We sought to determine whether persons with intermediate risk factors for cardiovascular disease presenting to an emergency department with chest pain and chronic kidney disease (CKD) were triaged effectively by chest pain units (CPUs). CPUs evaluate patients with intermediate risk and acute chest pain effectively. CKD is a risk factor for poor outcomes once cardiovascular disease has developed. However, current algorithms to risk stratify patients with acute chest pain do not include renal function. A total of 408 patients enrolled previously in the CHEER study of intermediate risk patients with chest pain, assigned randomly to hospitalization or observation in a CPU where an estimated glomerular filtration rate (GFR) was available, were included. No difference was found in short-term outcomes of patients including in-hospital death, myocardial infarction, or coronary revascularization based on renal function.
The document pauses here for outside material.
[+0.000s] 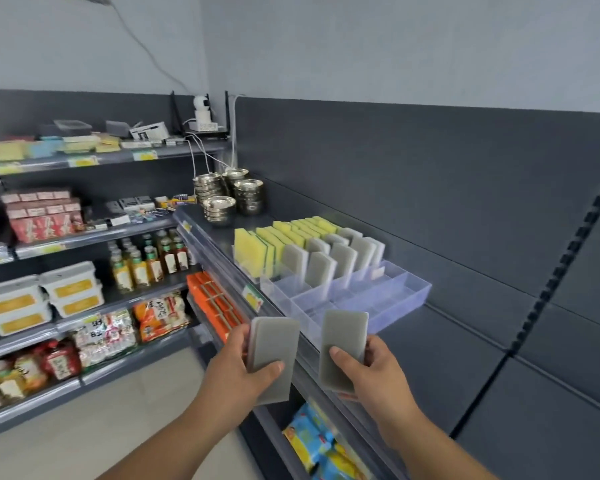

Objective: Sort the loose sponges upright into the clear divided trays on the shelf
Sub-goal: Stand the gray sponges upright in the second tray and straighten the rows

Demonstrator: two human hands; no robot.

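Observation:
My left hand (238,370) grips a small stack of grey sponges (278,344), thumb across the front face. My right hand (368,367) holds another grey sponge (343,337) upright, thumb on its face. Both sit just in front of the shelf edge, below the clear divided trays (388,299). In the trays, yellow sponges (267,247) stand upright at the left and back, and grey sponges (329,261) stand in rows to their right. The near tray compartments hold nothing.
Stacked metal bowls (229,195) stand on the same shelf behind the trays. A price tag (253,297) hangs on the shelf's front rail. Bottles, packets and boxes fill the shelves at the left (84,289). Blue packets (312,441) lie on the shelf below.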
For the 205 patients randomized to the CPU, the rate of admission to the hospital was significantly higher in the group with CKD compared with the group with normal renal function (68.2 vs 48.2%, P = 0.007). In a multivariate analysis, decreased renal function was not associated with adverse short-term outcomes. On 5 years follow-up, the overall long-term mortality was significantly higher in the group with CKD (14.1% vs 5.5%, P = 0.003). We concluded that CKD is a strong predictor of hospitalization and overall long-term mortality in patients presenting with chest pain to the emergency department. Current risk factor stratification scoring systems should consider CKD as a predictor of increased risk in patients with chest pain.
ASJC Scopus subject areas
- Public Health, Environmental and Occupational Health
- Biochemistry, medical
- Physiology (medical)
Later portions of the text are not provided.